• **Assignment**
From the entries below, return exactly the lines beginning at the one that contains "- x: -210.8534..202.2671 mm" and ending at the one that contains "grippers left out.", both of them included, and only those lines.

* * *

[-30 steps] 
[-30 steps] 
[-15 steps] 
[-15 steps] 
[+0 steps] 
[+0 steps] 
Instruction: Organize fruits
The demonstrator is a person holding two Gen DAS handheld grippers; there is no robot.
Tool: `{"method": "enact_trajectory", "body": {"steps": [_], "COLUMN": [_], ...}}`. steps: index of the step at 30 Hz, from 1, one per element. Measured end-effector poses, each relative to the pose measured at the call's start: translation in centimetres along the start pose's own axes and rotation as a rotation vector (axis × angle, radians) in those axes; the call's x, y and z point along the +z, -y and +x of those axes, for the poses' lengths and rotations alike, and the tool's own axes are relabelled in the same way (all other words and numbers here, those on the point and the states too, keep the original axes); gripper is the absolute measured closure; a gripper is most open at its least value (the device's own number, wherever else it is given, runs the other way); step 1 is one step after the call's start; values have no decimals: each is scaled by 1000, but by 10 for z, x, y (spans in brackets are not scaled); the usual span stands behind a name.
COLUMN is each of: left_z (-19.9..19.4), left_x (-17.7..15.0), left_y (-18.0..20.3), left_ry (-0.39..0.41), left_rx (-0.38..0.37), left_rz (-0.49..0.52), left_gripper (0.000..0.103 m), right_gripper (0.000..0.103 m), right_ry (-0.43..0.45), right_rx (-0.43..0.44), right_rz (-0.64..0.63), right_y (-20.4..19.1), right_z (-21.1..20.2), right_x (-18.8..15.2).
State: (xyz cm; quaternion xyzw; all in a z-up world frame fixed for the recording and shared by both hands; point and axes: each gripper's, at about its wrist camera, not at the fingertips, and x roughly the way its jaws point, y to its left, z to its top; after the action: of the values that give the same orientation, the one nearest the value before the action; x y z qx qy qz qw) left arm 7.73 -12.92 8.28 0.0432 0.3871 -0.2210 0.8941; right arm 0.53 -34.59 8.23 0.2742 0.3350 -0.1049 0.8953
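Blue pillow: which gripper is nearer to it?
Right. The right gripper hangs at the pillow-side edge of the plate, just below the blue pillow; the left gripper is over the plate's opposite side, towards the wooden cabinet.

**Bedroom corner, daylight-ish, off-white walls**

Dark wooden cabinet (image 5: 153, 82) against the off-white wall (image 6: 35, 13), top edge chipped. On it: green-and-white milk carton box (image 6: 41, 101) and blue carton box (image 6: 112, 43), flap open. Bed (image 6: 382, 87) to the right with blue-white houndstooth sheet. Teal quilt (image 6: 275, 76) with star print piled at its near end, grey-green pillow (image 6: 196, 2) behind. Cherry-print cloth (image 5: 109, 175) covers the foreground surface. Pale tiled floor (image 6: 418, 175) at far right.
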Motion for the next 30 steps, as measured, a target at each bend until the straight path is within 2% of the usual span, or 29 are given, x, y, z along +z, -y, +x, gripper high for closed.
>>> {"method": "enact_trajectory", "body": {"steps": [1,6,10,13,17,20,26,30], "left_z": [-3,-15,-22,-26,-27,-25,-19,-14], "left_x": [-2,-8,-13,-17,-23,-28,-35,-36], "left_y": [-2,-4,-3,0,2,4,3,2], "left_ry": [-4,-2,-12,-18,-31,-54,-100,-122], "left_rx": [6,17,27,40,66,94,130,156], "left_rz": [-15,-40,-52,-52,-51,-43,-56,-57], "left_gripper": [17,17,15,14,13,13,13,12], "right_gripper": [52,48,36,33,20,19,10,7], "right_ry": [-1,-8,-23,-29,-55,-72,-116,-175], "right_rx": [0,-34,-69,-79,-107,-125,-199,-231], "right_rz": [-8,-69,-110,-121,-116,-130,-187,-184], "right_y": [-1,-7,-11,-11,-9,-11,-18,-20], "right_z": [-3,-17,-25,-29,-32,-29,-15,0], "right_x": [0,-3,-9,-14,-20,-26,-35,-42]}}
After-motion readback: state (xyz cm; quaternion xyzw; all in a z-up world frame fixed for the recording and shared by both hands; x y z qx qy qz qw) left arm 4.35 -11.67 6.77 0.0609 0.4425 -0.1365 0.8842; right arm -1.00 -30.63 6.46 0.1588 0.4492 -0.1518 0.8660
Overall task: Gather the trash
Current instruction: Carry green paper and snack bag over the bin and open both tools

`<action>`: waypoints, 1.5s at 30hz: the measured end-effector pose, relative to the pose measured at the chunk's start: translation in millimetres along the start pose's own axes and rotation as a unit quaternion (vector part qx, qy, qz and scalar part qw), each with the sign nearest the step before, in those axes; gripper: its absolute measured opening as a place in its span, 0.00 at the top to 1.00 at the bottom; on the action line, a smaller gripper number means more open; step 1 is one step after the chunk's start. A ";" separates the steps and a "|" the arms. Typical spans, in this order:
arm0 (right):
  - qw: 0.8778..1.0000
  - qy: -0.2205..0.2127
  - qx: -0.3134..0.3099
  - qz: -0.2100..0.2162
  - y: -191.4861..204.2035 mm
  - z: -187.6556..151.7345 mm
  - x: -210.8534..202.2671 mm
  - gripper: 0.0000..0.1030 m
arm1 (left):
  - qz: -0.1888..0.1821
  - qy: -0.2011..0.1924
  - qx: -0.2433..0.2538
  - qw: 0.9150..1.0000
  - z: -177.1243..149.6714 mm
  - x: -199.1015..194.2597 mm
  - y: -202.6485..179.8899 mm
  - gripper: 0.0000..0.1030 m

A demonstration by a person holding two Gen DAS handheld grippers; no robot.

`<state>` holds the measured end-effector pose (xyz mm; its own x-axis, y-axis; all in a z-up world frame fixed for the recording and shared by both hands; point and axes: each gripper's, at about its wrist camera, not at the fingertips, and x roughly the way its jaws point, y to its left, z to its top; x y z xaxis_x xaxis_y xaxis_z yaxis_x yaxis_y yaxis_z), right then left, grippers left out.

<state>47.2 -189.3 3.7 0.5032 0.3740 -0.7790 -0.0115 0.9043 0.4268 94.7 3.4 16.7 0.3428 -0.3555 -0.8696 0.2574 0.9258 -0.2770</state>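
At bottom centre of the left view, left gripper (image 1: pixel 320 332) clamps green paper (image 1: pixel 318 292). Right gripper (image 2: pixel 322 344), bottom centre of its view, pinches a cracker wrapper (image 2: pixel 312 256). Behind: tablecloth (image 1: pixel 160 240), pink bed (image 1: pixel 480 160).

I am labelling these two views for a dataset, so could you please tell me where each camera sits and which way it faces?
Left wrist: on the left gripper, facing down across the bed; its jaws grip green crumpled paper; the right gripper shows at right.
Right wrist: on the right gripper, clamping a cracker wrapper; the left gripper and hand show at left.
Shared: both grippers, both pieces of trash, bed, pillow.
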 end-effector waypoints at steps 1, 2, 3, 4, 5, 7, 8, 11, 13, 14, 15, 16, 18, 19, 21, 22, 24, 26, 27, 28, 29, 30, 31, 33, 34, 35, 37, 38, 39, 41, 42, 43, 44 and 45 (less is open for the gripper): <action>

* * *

• **Your solution**
  - x: -210.8534..202.2671 mm
  - gripper: 0.0000..0.1030 m
arm1 (left):
  - qz: -0.1888..0.1821
  - qy: -0.2011..0.1924
  - qx: -0.2433..0.2538
  - qw: 0.9150..1.0000
  - z: -177.1243..149.6714 mm
  - x: -199.1015..194.2597 mm
  - y: -202.6485..179.8899 mm
  - gripper: 0.0000..0.1030 m

A demonstration by a person holding two Gen DAS handheld grippers; no robot.

`<state>` holds the measured end-effector pose (xyz mm; its own x-axis, y-axis; all in a z-up world frame fixed for the recording and shared by both hands; point and axes: each gripper's, at about its wrist camera, not at the fingertips, and x roughly the way its jaws point, y to its left, z to its top; x y z xaxis_x xaxis_y xaxis_z yaxis_x yaxis_y yaxis_z), right then left, grippers left out.

Output is complete for this exercise.